Hack for Heat #5: Complaint resolution time
%matplotlib inline
from matplotlib import pyplot as plt
import pandas as pd
import numpy as np
import psycopg2
pd.options.display.max_columns = 40
Hack for Heat #5: How long do complaints take to resolve?¶
In this post, we're going to see if we can graph how long it takes for complaints to get resolved.
connection = psycopg2.connect('dbname= threeoneone user=threeoneoneadmin password=threeoneoneadmin')
cursor = connection.cursor()
cursor.execute('''SELECT createddate, closeddate, borough FROM service;''')
data = cursor.fetchall()
data = pd.DataFrame(data)
data.columns = ['createddate','closeddate','borough']

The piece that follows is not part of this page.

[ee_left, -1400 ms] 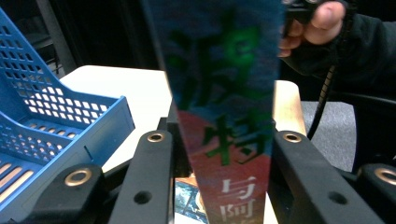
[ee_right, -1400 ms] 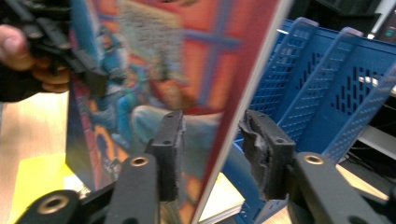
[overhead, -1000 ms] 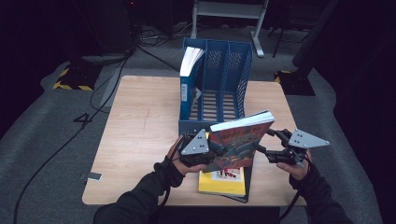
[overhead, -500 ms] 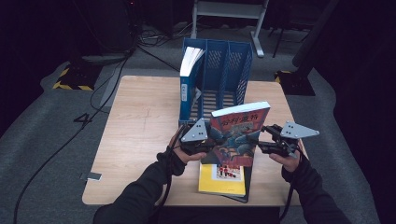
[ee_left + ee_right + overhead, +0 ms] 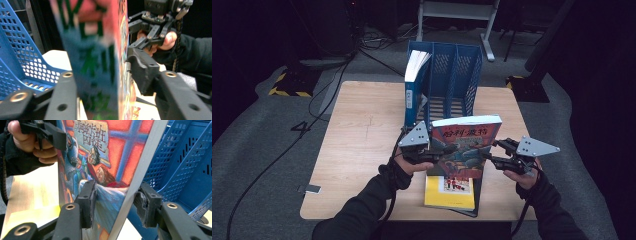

data = data.loc[data['createddate'].notnull()]
data = data.loc[data['closeddate'].notnull()]
data['timedelta'] = data['closeddate'] - data['createddate']
data['timedeltaint'] = [x.days for x in data['timedelta']]
data.head()
data.groupby(by='borough')['timedeltaint'].mean()
Oops! Looks like something's wrong. Let's try and find out:
data.sort_values('timedeltaint').head()
data.sort_values('timedeltaint', ascending=False).head()
Ah. Well, as a first step, let's remove any values that are before Jan 1st 2010 or after today:
import datetime
today = datetime.date(2016,5,29)
janone = datetime.date(2010,1,1)
Let's also remove any rows where the close date is before the created date:
subdata = data.loc[(data['closeddate'] > janone) & (data['closeddate'] < today)]
subdata = subdata.loc[data['closeddate'] > data['createddate']]
len(subdata)
subdata.sort_values('timedeltaint').head()
subdata.sort_values('timedeltaint',ascending = False).head()
This looks a little bit more realistic, but let's also visualize the distribution:
plotdata = list(subdata['timedeltaint'])
plt.figure(figsize=(12,10))
plt.hist(plotdata);
Okay, this still looks really wonky. Let's further subset the data, and see what happens when we remove the top and bottom 2.5%.
Pandas has a quantile function:
subdata.quantile([.025, .975])
quantcutdata = subdata.loc[(subdata['timedeltaint'] > 1) & (subdata['timedeltaint'] < 138) ]
len(quantcutdata)
plotdata = list(quantcutdata['timedeltaint'])
plt.figure(figsize=(12,10))
plt.hist(plotdata);
That looks a little better, but there might be other ways to filter out bad data.
subdata.groupby(by='borough').median()
subdata.groupby(by='borough').mean()
So, I definitely wouldn't trust these data right now - I'm still working on finding a data dictionary for the 311 data, and I need to make sure the columns mean what I think they mean. The point of this is just to show that the process would be once I get my hands on reliable data.